The early pioneers, chalutzim, drained the swamps, made deserts bloom, built Tel Aviv the first Jewish city in modern times, and Haifa and Ashkelon and the new Jerusalem. 4 generations later their successors are re-filling the drained swamps to be eco-friendly and settling the Galilee and the Negev, revolutionizing water usage and still building in Haifa and Ashkelon, where Marty Davis lives and in Jerusalem whose 40th anniversary of unification we also celebrate in this year of celebration.

Yet the dreams of the Zionists are not yet fulfilled. Thankfully the declaration of a “post-Zionist” era fell flat. The 4 tenets of classical Zionism are there waiting for us: Building the State, bringing Jews home, Hebrew education and literacy throughout the Jewish world and the continuing mobilization of the Jewish people with reminders that as a nation we have accomplished great things and that great things are on the horizon for us and Israel. There is modern housing to build and there are still shikunim, housing from the 1950s, to renovate. There are parks whose fountains no longer work for lack of endowments and reduced municipal budgets. There are empty malls to rebuild or renovate. There is still plenty of desert to make bloom, lots of partially completed projects and others on drawing boards awaiting implementation. We don’t always see this side of Israel on our tours, missions and site visits; but it is there nonetheless. There are olim to absorb and others looking to make aliyah. And there is lasting, meaningful peace to achieve.

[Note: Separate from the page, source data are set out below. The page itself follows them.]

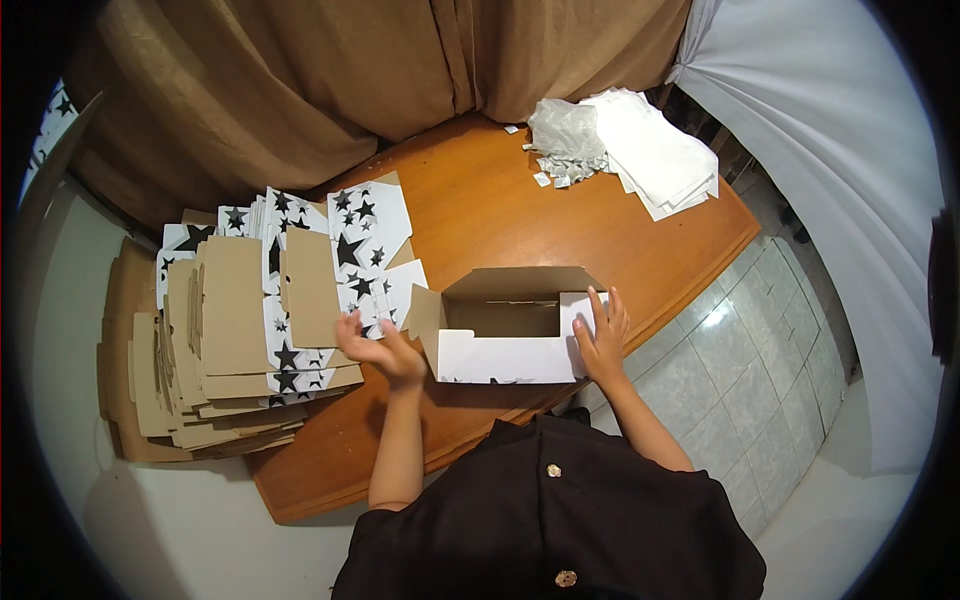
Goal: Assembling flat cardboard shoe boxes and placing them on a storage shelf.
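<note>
A cardboard box [505,358], white outside and brown inside, stands open at the table's near edge, its far flap raised and a side flap sticking out to the left. Black star shapes show low on its near wall. My right hand [603,338] rests on the box's right end, fingers spread. Just left of the box my left hand [382,350] hovers with fingers apart and nothing in it, close to the stack of flattened cartons [235,310]. These are brown and white with black stars, piled on the table's left side. The box's floor is partly hidden.
The wooden table [480,210] reaches back to a brown curtain [300,80]. At its far right lie white paper sheets [660,150], a clear plastic bag [565,130] and several small packets [565,170]. Right of the table are floor tiles [745,370] and a white drape [830,150].
</note>
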Demonstrator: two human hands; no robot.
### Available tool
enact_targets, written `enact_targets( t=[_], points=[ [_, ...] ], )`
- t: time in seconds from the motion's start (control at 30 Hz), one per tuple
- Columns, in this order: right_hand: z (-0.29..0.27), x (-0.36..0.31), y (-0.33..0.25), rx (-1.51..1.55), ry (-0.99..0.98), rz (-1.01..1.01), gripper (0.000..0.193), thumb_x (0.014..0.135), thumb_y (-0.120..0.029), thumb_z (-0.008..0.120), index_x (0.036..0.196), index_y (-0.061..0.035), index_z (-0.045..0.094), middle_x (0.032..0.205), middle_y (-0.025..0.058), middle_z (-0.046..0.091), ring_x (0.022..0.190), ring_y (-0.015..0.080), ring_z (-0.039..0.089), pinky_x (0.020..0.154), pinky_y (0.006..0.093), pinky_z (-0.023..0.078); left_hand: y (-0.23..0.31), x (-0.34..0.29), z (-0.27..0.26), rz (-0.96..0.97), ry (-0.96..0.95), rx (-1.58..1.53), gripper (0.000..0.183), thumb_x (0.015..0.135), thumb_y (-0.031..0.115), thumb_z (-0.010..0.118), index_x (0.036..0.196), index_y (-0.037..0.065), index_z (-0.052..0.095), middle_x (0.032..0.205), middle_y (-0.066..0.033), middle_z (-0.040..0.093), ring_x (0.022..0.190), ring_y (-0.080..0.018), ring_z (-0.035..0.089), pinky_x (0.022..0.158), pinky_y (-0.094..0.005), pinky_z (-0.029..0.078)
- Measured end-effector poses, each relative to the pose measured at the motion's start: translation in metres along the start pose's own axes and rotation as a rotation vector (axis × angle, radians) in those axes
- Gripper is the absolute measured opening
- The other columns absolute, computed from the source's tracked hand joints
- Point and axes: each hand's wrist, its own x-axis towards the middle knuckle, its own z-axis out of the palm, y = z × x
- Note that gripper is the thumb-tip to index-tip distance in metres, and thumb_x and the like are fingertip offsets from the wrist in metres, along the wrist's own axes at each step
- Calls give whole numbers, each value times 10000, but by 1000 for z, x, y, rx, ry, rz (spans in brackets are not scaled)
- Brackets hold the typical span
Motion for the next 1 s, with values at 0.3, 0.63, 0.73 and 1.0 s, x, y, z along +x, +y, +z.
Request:
enact_targets(
  t=[0.3, 0.63, 0.73, 1.0],
  points=[
    [1, 5, -3, -91, -67, 42, 474, 913, -329, 444, 1361, -178, 405, 1437, 242, 231, 1306, 459, 190, 1061, 516, 180, -10, -34, 18, -1063, -782, -532, 1133, 684, 249, 802, 1439, 119, -33, 1393, -281, 224, 1255, -367, 354, 1025, -463, 305],
    [5, 5, 6, 64, -21, 10, 583, 911, -329, 455, 1411, -94, 271, 1435, 224, 251, 1306, 406, 232, 1062, 473, 200, -14, -47, 29, -652, -974, -21, 811, 805, 184, 647, 1425, 25, 151, 1378, -267, 336, 1267, -346, 365, 1032, -379, 311],
    [3, 5, 6, 165, 27, 12, 520, 910, -333, 455, 1369, -106, 366, 1380, 219, 324, 1253, 393, 291, 1045, 461, 220, -27, -55, 27, -836, -856, -306, 743, 856, 263, 593, 1420, 23, 173, 1388, -234, 329, 1279, -305, 344, 1047, -358, 277],
    [4, 1, 2, -65, -5, 20, 464, 792, -294, 646, 1199, -102, 533, 1310, 205, 369, 1198, 364, 323, 1007, 465, 257, -18, -53, 32, -693, -908, -134, 876, 774, 352, 688, 1400, -17, 197, 1381, -260, 334, 1275, -335, 360, 1032, -377, 312]
  ],
)
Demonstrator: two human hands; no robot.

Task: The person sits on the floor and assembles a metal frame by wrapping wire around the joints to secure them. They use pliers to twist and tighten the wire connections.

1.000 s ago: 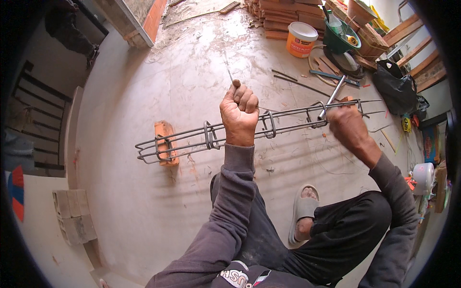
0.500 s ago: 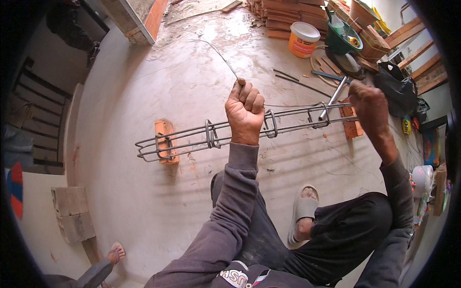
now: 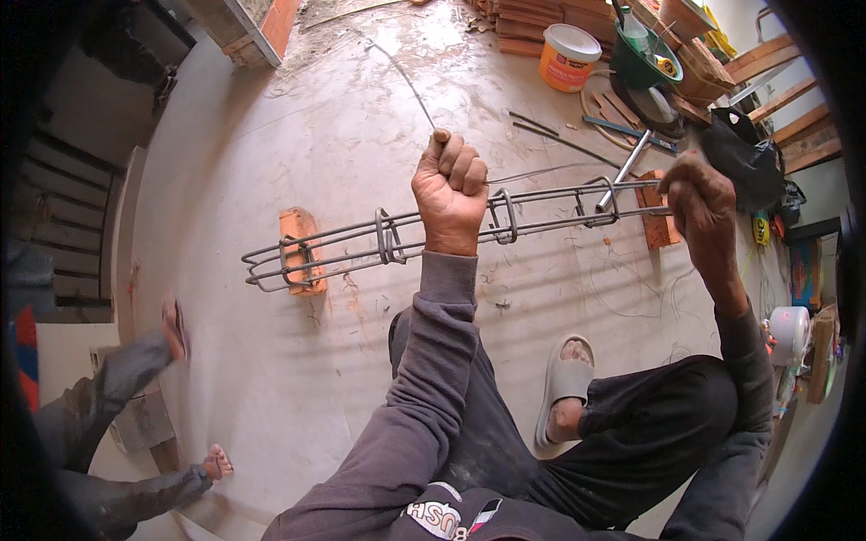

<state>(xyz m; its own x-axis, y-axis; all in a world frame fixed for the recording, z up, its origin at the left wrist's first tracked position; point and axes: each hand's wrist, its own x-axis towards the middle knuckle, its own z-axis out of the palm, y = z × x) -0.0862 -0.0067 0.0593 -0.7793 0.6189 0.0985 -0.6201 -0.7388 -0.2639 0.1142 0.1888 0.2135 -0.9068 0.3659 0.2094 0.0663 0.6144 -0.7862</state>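
Note:
My left hand (image 3: 451, 191) is closed in a fist round a thin bundle of tie wire (image 3: 406, 79). One end rises from the fist in a curve; thin strands trail from its other side to the right. Below the fist lies a long rebar cage (image 3: 352, 236) with several bent stirrups, propped on an orange brick (image 3: 301, 248) at the left and another brick (image 3: 660, 230) at the right. My right hand (image 3: 702, 197), slightly blurred, is closed over the cage's right end; what its fingers hold is hidden. A silver metal tube (image 3: 624, 169) leans across the bars beside it.
Loose rods (image 3: 564, 140), a white-and-orange bucket (image 3: 569, 59), a green basin (image 3: 642, 59) and stacked tiles (image 3: 532, 25) lie at the far right. A black bag (image 3: 747, 153) sits beyond my right hand. At the left, another person's legs (image 3: 117, 388) show near grey blocks (image 3: 144, 422).
Both hands stay closed; my right hand has come down slightly toward the cage's end. The other person has stepped further into view at the left. The whole view has shifted slightly.

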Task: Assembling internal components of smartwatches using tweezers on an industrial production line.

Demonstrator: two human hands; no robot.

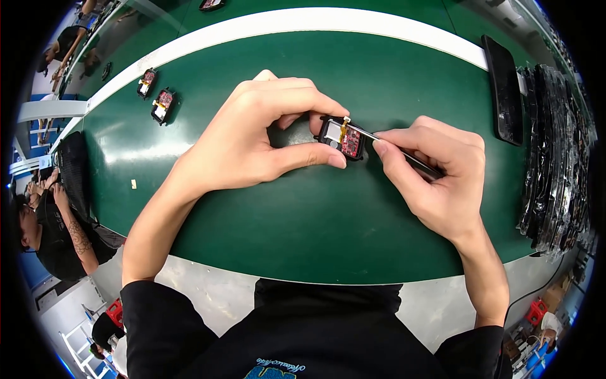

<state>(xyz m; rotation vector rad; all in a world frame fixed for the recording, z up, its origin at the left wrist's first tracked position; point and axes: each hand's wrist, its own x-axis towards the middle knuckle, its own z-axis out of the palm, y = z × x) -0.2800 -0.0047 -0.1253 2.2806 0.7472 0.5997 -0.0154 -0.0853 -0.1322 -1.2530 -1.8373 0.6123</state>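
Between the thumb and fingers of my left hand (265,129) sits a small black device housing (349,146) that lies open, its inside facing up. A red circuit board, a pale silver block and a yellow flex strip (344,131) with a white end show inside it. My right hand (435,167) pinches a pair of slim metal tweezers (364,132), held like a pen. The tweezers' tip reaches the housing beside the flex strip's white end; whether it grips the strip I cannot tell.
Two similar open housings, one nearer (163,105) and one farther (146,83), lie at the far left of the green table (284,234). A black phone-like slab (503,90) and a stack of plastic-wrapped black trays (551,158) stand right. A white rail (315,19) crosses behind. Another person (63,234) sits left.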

There is a cadré of new young-ish American Jews with energy and time and money that does not know a world without Israel, Jews to whom Jewish powerlessness is inconceivable. Through the Zionist Congress we are mandated to include 25% “young” people in our factions, delegations and committees. That fact is one about the Zionist movement of which I often boast. How many institutions do you know with a similar mandate? There is a new opportunity for the Zionist movement to show these folks how we Zionists bring light to dark corners, hope and rescue to a beleaguered people no matter where they may be, knowledge to buoy those seeking direction, medicine and food to ghetto hovels, the warmth of people hood to hearths where those embers glow only faintly in the chill of regionalism and isolation. This is where Israel’s future lies as does our own.

So, chaverot ve chaverim, the call of Zionism is ripe for sounding in this, Israel’s 60th anniversary of independence and the Zionist movement’s 110th anniversary of activity on behalf of the Jewish people and their state. The AZM, through you, its members, helps keep alive the spark of Israel the concept and Israel the place. I know that together we can provide tools, forums, blogs and seminars over the coming months that we can bring to your communities and together show federations and parties that a positive Zionist fire still burns in Jewish hearts where Israel is concerned.